After a good deal of experimentation with various, all-natural ingredients, a successful formula was developed and an environmentally friendly compost product was born.

"It's a fully organic soil conditioner made out of local produce waste that has nearly double the nutrients of chemical fertilizers, but all the benefits of organic compost," Blake said.

Blake's solo experimentation started in August 2009, and now, almost a year later, Eco Scraps is an award-winning startup consisting of a four-person management team including Blake, Ryan Hansen, Brandon Sargent and Craig Martineau, plus seven other employees.

According to the Eco Scraps website, ecoscraps.net, 30 million tons of food -- that's 25 percent of all food produced -- is thrown away in the United States each year. The team at Eco Scraps has developed an organic process to turn this food waste, which would otherwise rot in a landfill producing great amounts of methane gas, into a high-quality soil conditioner that is quickly growing in popularity among gardeners.

"When I started, I was not an environmentalist, and I was not even aware of most of the social issues that our business is now addressing," said Blake, who is happy that now anyone can make a difference by just contributing to, or by using Eco Scraps' product.

With a growing list of five grocery stores and six coffee shops in Utah Valley now contributing their produce waste and coffee grounds to the Eco Scraps project, the employees stay busy at their temporary production facility. A delivery driver makes rounds each day to pick up the food waste which is then dropped off to be ground into a pulp and mixed with other ingredients. The freshly mixed piles are left to naturally heat up and "cook" over time into compost, being turned over daily and monitored until it is bagged to be sold.

Blake's former roommate, Stephen Hackett, is now an Eco Scraps employee.

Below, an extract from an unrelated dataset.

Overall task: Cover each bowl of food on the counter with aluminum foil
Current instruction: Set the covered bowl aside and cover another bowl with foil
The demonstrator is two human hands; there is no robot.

"When Dan was living with me he kept talking about how good the business was doing. At first I thought, 'How much success can you really have just mulching up garbage?"' said Hackett, who was at first a skeptic and is now not only an employee but a firm believer in the company's environmental impact.

"It's good that we've found a use for stuff that would otherwise be thrown away," he said.

Hackett's daily work of making the compost is a very messy procedure, especially at this scale.

"Lots of hard work, a lot of smelly clothes, and one pair of ruined shoes," Russell Balli, a summer employee for Eco Scraps, said of the work.

Despite less than pleasant working conditions, Balli, Hackett and other employees continue to go through the grind of recycling 2,000 pounds of local produce waste a day, turning it into 60,000 pounds of product a month which always sells out. A newer and larger workspace may soon be required if the company continues to grow and receive recognition at a fast rate.

Eco Scraps took second place at the BYU Social Venture Competition and is the first Utah team to become a Sparkseed Innovator after competing against other social innovator teams from universities nationwide. Recently the Eco Scraps management team reaped some of the rewards from their growing success and traveled to do market research and meet investors in San Francisco.

"All of the nurseries have been blown away by our product and love it. They say this product is not just organic but is the first 'green' product to hit the gardening market and people are just going to eat it up," said Blake, while visiting California with his management team. "I am always surprised at how much positive feedback we get from everyone."

By the start of 2011, Eco Scraps hopes to open five additional markets in California, Arizona, Colorado and Oregon, and plans on a total of 50 markets opening nationwide in the next three years.